Siegelman made the comments during an interview on the Alabama Politics This Week Podcast, for an episode that will be released Thursday morning. During a lengthy segment, the former governor said his time in federal prison and his conviction – which he, and many others, still maintains was politically motivated – opened his eyes to the “many injustices of the system.” 

“I did not grant clemency,” Siegelman said of his time as governor. “When I heard the word ‘guilty,’ I almost immediately thought of those people who had come to me and asked me to save them. I said a quiet prayer for them and for my failures as governor to not do what I could. 

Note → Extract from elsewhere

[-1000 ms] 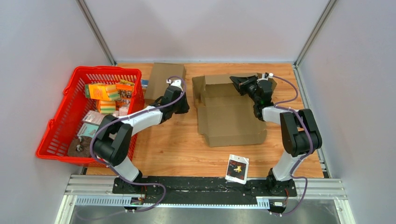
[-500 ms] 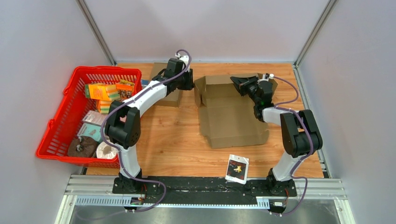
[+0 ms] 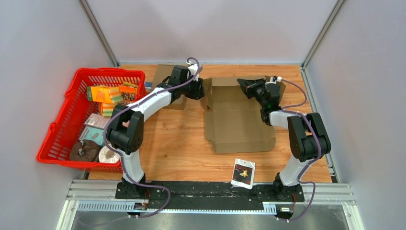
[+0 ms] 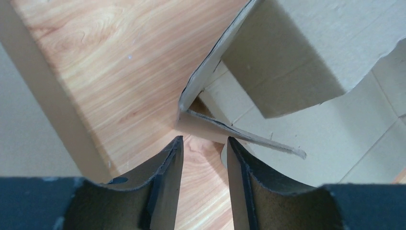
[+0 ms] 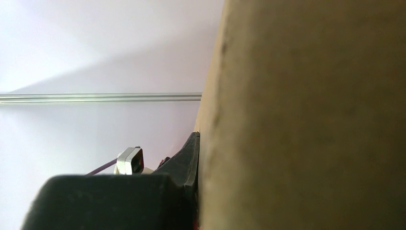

“It is not an easy thing to live with.” 

Siegelman said he and another attorney recently worked with a class at Georgetown law school to dig into the statistics related to the death penalty and also had the class dig into the people who requested clemency from him. The results, he said, were not easy to swallow. 

In addition to showing that for every eight executions there is one innocent person on death row exonerated, Siegelman said the class uncovered the dark history of how we ended up with judicial override – a process by which a judge can override the wishes of a jury and sentence someone to death – and non-unanimous jury verdicts. 

“They are relics of Jim Crow,” the former governor said. “When Black people in the South, particularly, earned the right to vote and serve on juries, the white people in charge saw that they were unlikely to go along with putting (undeserving) Black people to death. So they created these workarounds.”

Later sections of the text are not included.